Location
- Country: United States
- State: Ohio
- Region: Midwest
- District: Southern Belmont County, Northern Monroe County

Physical characteristics
- Source: North Fork Captina Creek
- • location: Near Barnesville, Belmont County, Ohio
- Mouth: Ohio River
- • location: Powhatan Point, Belmont County, Ohio
- • coordinates: 39°51′36″N 80°48′03″W﻿ / ﻿39.8599°N 80.8009°W
- Length: 35 mi (56 km)
- Basin size: 227 mi^{2} (590 km^{2})
- • location: Armstrongs Mill
- • average: 163 cu ft/s (4.6 m^{3}/s), USGS water years 1927-1935 and 1959-2002
- • location: mouth
- • average: 226.72 cu ft/s (6.420 m^{3}/s) (estimate)

= Captina Creek =

Captina Creek is a 35 mi long creek located in southeastern Ohio, and a tributary of the Ohio River. Captina Creek is an important creek to the region and home to about 56 species of fish.

==History==
In April 1774, the frontiersman Michael Cresap was accused of killing two Indians at the mouth of Captina Creek in revenge for the murder of a white trader earlier that month. He was later exonerated, but this and the subsequent Yellow Creek Massacre were the flashpoint incidents that set off Lord Dunmore's War. There is a plaque located inside a gazebo on the Powhatan Point village fair grounds dedicated to George Washington at the mouth of the creek. The plaque states that Washington had set camp for a night at the mouth of Captina creek while exploring the Ohio Valley.

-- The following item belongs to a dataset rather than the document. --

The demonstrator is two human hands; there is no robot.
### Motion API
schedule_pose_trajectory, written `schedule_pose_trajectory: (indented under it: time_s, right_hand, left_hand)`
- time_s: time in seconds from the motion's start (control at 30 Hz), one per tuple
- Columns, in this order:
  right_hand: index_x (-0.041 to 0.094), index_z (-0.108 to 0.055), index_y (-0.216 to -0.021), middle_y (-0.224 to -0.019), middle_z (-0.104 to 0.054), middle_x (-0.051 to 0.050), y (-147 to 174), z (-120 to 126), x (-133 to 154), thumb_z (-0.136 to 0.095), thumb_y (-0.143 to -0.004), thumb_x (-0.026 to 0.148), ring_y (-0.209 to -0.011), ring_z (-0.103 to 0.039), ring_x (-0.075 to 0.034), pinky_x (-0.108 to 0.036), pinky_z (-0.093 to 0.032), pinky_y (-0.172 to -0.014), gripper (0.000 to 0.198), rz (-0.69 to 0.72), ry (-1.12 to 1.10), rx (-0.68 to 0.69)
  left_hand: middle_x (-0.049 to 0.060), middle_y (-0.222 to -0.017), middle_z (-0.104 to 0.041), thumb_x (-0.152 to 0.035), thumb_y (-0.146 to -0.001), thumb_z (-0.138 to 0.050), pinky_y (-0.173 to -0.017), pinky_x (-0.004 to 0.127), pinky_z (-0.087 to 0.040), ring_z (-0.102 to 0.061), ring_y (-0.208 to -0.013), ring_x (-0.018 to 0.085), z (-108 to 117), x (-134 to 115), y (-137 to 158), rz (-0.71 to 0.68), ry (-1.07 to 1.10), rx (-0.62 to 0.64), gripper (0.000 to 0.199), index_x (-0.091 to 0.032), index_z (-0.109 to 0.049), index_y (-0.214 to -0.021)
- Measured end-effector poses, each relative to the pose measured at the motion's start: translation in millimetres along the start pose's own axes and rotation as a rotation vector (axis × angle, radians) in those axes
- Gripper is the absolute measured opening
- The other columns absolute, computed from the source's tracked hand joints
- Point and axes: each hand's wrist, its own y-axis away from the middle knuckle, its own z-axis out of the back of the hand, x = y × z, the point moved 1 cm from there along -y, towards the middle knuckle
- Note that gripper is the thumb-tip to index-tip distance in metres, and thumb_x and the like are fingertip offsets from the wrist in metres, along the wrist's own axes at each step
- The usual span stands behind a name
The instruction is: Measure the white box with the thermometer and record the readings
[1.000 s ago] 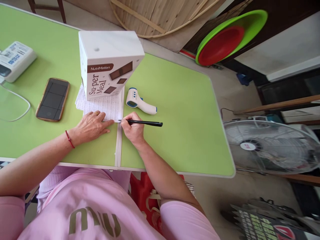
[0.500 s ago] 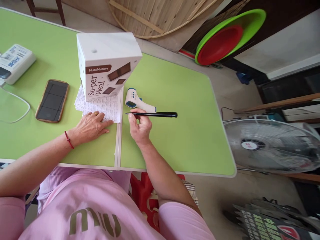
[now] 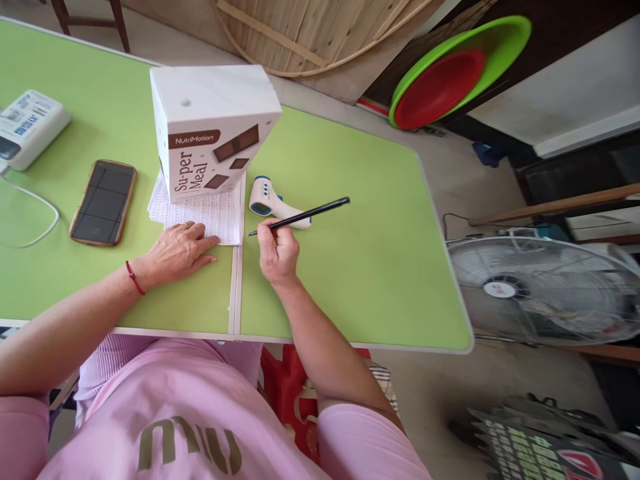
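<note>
My right hand [image 3: 279,255] pinches a black pen [image 3: 315,211], its tip pointing left beside the seam in the green table. Flat on the lower edge of the written sheets of paper [image 3: 213,220] lies my left hand [image 3: 180,253], fingers stretched out. A white "Su-per Meal" box [image 3: 215,133] stands on the upper part of those sheets and hides some of them. Just beyond the pen lies a white and blue infrared thermometer [image 3: 273,200], partly covered by the pen and my right hand.
To the left are a phone [image 3: 103,202] in a brown case and a white power device [image 3: 33,127] with a cable. The green table [image 3: 375,280] ends at the right, where a fan [image 3: 540,290] stands. Green and red basins [image 3: 440,87] lean at the back.
The pen has tilted: its back end rose and its tip dropped slightly. My right hand shifted a little to the left. My left hand stays on the paper.
</note>
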Motion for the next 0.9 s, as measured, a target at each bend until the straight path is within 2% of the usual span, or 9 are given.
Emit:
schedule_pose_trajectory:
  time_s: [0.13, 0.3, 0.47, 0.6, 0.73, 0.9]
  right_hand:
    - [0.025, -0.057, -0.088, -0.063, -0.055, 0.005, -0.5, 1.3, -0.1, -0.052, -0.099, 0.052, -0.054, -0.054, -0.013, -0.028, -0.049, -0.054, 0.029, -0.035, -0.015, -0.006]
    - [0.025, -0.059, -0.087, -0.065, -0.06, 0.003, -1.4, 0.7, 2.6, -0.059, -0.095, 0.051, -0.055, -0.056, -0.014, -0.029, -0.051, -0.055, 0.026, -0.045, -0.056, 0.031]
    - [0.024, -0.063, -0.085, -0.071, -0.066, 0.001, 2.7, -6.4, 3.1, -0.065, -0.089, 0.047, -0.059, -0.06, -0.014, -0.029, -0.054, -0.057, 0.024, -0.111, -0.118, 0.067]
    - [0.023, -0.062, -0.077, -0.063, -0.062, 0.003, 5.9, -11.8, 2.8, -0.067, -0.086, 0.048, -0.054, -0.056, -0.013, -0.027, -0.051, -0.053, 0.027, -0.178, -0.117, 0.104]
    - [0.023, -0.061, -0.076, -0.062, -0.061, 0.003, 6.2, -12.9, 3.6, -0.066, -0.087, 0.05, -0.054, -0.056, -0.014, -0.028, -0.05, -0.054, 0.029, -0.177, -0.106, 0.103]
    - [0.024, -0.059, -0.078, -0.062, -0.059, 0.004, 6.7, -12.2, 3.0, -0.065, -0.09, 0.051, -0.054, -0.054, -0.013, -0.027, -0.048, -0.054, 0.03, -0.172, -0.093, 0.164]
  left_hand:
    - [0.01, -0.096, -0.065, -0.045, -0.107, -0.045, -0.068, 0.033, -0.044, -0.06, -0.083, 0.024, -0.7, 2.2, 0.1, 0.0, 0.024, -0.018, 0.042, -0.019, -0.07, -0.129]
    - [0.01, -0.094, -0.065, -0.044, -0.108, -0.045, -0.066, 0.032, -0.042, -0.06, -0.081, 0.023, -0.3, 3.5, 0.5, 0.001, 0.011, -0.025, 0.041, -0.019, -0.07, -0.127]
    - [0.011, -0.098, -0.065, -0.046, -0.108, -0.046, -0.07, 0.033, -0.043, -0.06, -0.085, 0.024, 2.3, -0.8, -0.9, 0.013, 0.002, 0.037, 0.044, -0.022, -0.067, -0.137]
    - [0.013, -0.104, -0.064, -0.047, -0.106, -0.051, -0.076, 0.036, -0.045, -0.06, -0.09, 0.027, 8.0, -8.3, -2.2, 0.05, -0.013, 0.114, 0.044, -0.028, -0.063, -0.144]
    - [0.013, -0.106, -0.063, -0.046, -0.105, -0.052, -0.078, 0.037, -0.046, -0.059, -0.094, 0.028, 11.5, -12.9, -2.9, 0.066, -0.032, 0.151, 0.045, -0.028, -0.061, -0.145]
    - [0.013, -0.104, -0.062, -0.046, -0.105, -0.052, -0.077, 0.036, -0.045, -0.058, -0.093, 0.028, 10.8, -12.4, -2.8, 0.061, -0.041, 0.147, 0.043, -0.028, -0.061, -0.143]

The gas industry has a heavy presence in Belmont County, and has caused several spills that may have damaged the ecosystem around Captina Creek.

==Ecology==
Captina Creek is home to some 56 known species of fish. The surrounding area is also home to many diverse plant life and rare and endangered species such as the bobcat and the Eastern Hellbender.

==Geography==
Captina Creek is located in the southeastern part of Ohio. The creek is paralleled by State Route 148, which runs from the mouth at the Ohio river, past the source near Barnesville. Chestnut Creek and Barnesville Reservoir Number Two are the main sources for the creek, which flows southeast towards the Ohio River.